Long has been the time during which I’ve envied those around me and their passion for something. How some people are capable of being just that passionate to pursue something that makes them completely consumed by happiness to continue doing it over and over again, is beyond my abilities.

I’ve debated why this is for as long as I can remember. Friends have always had hobbies that I am interested in but far to lazy to get beyond trying but once.

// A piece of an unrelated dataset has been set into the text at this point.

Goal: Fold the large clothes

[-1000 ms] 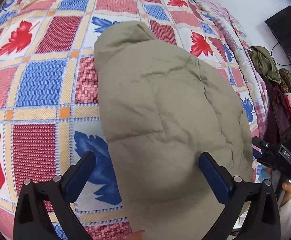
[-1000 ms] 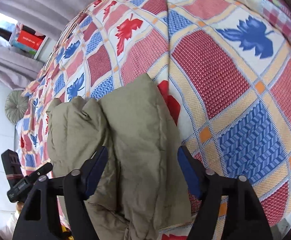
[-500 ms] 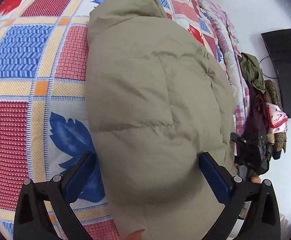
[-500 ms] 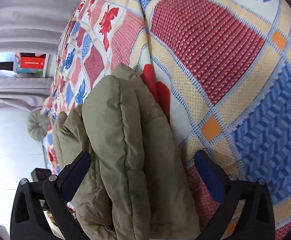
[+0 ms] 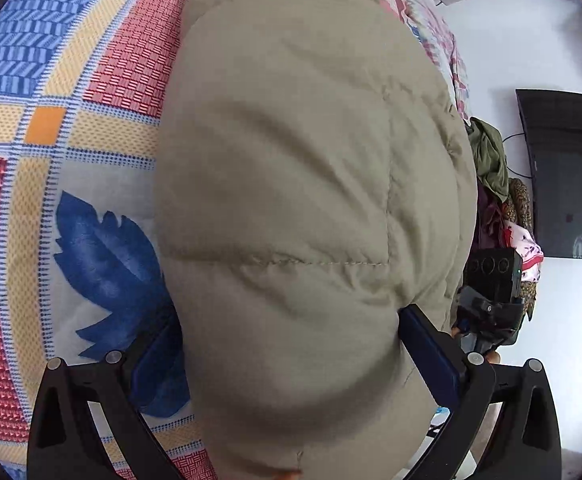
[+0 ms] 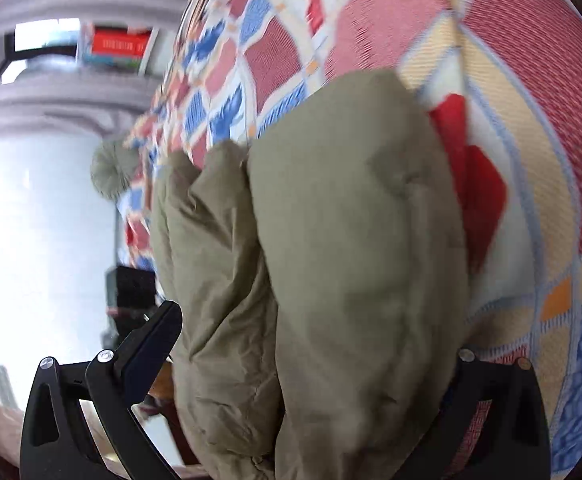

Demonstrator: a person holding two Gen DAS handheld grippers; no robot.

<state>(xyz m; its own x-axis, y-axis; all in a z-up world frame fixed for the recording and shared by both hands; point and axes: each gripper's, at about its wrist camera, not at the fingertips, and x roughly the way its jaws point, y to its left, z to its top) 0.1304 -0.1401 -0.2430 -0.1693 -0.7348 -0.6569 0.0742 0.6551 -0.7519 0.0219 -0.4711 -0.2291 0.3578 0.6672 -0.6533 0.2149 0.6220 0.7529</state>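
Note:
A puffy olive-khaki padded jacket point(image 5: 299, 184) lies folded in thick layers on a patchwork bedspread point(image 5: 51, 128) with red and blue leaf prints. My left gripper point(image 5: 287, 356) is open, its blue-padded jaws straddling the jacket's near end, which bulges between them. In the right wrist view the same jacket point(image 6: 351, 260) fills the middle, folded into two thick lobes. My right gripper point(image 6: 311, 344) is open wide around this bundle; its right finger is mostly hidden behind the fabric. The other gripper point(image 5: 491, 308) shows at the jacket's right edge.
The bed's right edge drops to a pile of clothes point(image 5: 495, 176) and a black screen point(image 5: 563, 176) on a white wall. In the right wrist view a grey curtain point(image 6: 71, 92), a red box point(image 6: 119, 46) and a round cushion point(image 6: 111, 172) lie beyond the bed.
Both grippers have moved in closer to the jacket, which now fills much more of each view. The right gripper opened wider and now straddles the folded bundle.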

Colleagues have always shown a drive and desire for their roles; whereas I have made it a career to succeed and excel with as little effort as possible, yet never feeling truly motivated by what it is I am doing.

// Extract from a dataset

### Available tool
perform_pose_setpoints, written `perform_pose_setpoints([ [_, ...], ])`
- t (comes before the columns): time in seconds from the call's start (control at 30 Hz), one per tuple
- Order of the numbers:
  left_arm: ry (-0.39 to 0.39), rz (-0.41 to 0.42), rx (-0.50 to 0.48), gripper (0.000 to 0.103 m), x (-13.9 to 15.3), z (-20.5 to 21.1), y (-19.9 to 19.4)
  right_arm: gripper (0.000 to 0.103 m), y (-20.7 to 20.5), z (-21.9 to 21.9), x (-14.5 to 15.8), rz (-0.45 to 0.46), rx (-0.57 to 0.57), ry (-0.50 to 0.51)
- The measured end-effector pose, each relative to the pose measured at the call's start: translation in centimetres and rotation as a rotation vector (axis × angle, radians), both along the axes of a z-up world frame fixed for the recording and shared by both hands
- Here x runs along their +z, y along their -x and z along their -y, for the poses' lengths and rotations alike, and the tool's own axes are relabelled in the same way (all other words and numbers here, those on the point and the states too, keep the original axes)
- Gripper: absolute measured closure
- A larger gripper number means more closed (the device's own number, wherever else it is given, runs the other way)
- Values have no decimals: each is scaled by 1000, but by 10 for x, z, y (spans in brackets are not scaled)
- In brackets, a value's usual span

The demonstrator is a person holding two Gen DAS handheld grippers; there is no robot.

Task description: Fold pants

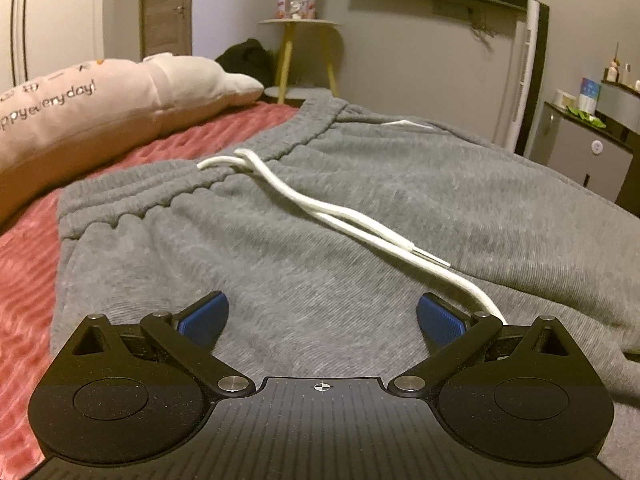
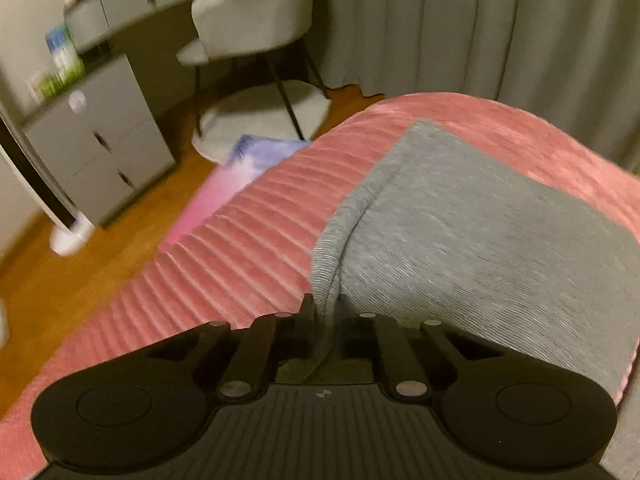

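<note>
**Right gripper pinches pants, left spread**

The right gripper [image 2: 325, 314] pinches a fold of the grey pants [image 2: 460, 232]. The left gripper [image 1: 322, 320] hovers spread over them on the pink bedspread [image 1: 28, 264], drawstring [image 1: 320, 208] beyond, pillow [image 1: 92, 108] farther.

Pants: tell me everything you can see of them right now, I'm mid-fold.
The pants are grey knit sweatpants with a ribbed elastic waistband and a white drawstring trailing loose across the front. They lie spread on the pink blanket, waistband toward the pillow. The left gripper hovers open over them, gripping nothing. The right gripper is shut on a raised fabric edge; that view is motion-blurred.
</note>
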State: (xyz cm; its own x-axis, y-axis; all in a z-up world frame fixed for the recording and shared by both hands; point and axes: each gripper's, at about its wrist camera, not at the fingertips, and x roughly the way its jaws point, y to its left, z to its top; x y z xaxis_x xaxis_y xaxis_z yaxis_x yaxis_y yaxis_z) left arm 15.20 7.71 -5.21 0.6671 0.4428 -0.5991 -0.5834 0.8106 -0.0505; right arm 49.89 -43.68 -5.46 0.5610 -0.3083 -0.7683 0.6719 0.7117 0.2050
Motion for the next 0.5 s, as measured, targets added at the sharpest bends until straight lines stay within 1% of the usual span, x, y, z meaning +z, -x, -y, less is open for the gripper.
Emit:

Not everyone is so passionate or motivated, I am aware of that. However, at 31 and counting, not having really finished anything I’ve begun (including a marriage – though I tried), and not sure what I want to be when I grow up… passion has been on my mind a lot.

There are many things I enjoy doing. Besides the occaisonal long walk on the beach and romantic dinner by candlelight, I enjoy a few short-lived hobbies and the idea that one day, if I play my cards right, I too can be an educator. It’s that kick-in-the-ass ability several of my close friends have that I feel I lack. However, I talk a good show – I have always been a firm believer that if you truly want to do something, you’re the only one who can make it happen.

Self-advice however is the hardest to swallow. I assume that’s why so many people are in therapy. I’ve considered seeing one myself lately but I haven’t been able to make that leap for a couple of reasons: 1) I feel I know myself well enough to see myself through tough times, 2) A good friend is often as good as a $150/hour therapy session, and 3) I want to define more why I feel I would need to see a therapist.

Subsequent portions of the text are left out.